Save etoyoda/6340184 to your computer and use it in GitHub Desktop.
review on example metadata records from GAWSIS received on 2013-08-08.

introduction

  • 8 out of 10 received records are not well-formed XML
  • all 10 received records did not validate against XML Schema
  • style: keywords from unclear sources

well-formedness

  • ill-formed records are due to raw ampersand '&' in xlink:href attribute
  • please be careful not to create ill-formed XML
    • not accepted by XML-based transfer protocol such as OAI-PMH
    • also rejected by virtually all processings like XSLT filtering and XML editors

No good:

<gmd:geographicElement xlink:href="https://maps.google.com/maps?hl=en&q=58.8057833,17.3883667+(Aspvreten, 20 m a.s.l.)" xlink:title="Aspvreten"/>

Must be:

<gmd:geographicElement xlink:href="https://maps.google.com/maps?hl=en&amp;q=58.8057833,17.3883667+(Aspvreten, 20 m a.s.l.)" xlink:title="Aspvreten"/>

requied changes to validate against XML schema

A filter (in XSLT language) is given at http://toyoda-eizi.net/2013/0415gawsis/example1308/fix-xsd.xsl which does following corrections to make it valid against XML Schema of ISO 19139.

gmd:dateStamp must contain gco:Date

No good:

<gmd:dateStamp>2013-08-07</gmd:dateStamp>

Must be:

<gmd:dateStamp><gco:Date>2013-08-07</gco:Date></gmd:dateStamp>

It is also possible to use gco:DateTime with value like 2013-08-07T12:34:56Z instead of gco:Date.

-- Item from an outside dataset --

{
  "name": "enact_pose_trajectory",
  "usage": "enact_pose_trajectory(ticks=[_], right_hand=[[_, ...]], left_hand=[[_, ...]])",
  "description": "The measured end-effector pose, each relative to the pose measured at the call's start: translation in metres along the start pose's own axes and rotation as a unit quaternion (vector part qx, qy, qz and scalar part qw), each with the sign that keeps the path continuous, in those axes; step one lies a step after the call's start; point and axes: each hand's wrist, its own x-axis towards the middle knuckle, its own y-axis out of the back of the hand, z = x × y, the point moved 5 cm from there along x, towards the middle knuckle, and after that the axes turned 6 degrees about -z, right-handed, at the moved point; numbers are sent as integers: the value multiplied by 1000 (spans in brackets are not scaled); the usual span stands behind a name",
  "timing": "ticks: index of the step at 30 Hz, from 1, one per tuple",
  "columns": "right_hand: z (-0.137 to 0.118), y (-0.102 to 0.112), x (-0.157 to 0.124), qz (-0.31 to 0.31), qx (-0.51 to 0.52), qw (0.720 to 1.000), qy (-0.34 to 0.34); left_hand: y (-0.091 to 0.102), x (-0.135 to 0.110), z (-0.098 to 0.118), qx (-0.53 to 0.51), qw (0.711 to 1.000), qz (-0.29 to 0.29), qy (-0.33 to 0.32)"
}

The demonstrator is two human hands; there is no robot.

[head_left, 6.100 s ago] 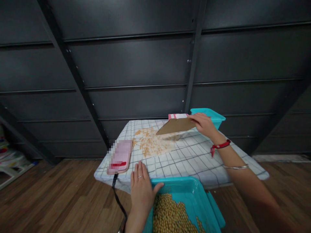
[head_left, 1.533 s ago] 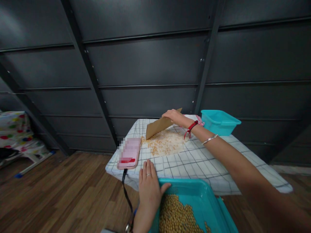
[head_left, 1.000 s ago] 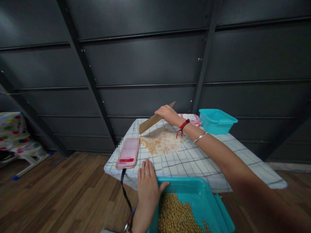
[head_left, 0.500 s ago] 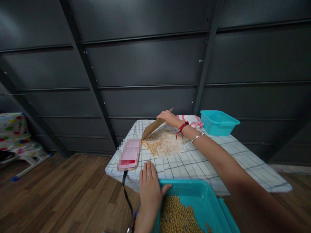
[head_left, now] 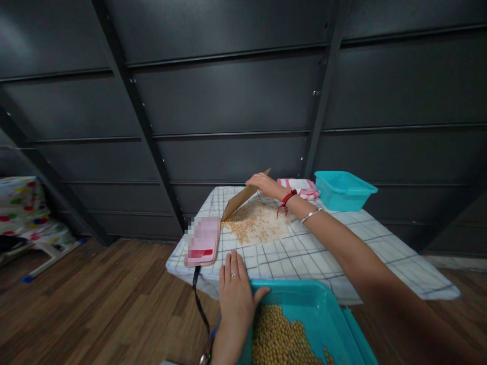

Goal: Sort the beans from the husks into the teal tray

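My right hand grips the upper edge of a brown cardboard piece, which stands tilted on the table. Beneath and in front of it, pale yellow beans lie scattered over a beige sheet. My left hand lies flat with fingers stretched out at the left rim of a turquoise tray, its thumb over the edge. Inside that tray is a heap of greenish-brown beans.
A pink phone on a black strap lies at the left of the checked tablecloth. At the back right stand a turquoise basin and a folded pink-and-white towel. A dark panelled wall rises behind the table.
Both hands and the cardboard keep their places. Only the camera's view has shifted very slightly.
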Motion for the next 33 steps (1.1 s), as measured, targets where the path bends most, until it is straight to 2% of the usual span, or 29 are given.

Attribute nilReason in gmd elements must be gco:nilReason

In general, an attribute in XML may be explicitly prefixed to belong to a namespace, or otherwise directly belongs to the parent element. Some elements with gmd prefix (i.e. those defined in ISO 19139) may have gco:nilReason attribute, not nilReason.

No good:

<gmd:purpose nilReason="unknown"/>

Must be:

<gmd:purpose gco:nilReason="unknown"/>

Confusingly, the attribute nilReason in GML is to be prefixed "gml", not "gco".

But some gmd: elements don't allow gco:nilReason attribute

I found elements gmd:CI_Responsibleparty, gmd:CI_Contact, gmd:MD_ReferenceSystem, gmd:MD_DataIdentification, and gmd:MD_Format have gco:nilReason which breaks validation. There have to be removed.

As a general rule, gco:nilReason is not allowed for XML elements representing UML class (the name begins with two uppercase letters and underscore like MD_ or CI_) and XML elements representing UML property of simple conceptual types (the element name begins with lowercase letters but contains only one level of XML element such as gco:Date or gco:CharacterString). The gco:nilReason is allowed only for XML elements representing UML property (name beginning with lowercase, again) of UML class (hence contains XML elemtns with MD_ etc.).

Confusing? Yes, for me too. If you feel unhappy to think about those rules, maybe it is better to remove all nilReason attributes. The XML Schema doesn't complain it.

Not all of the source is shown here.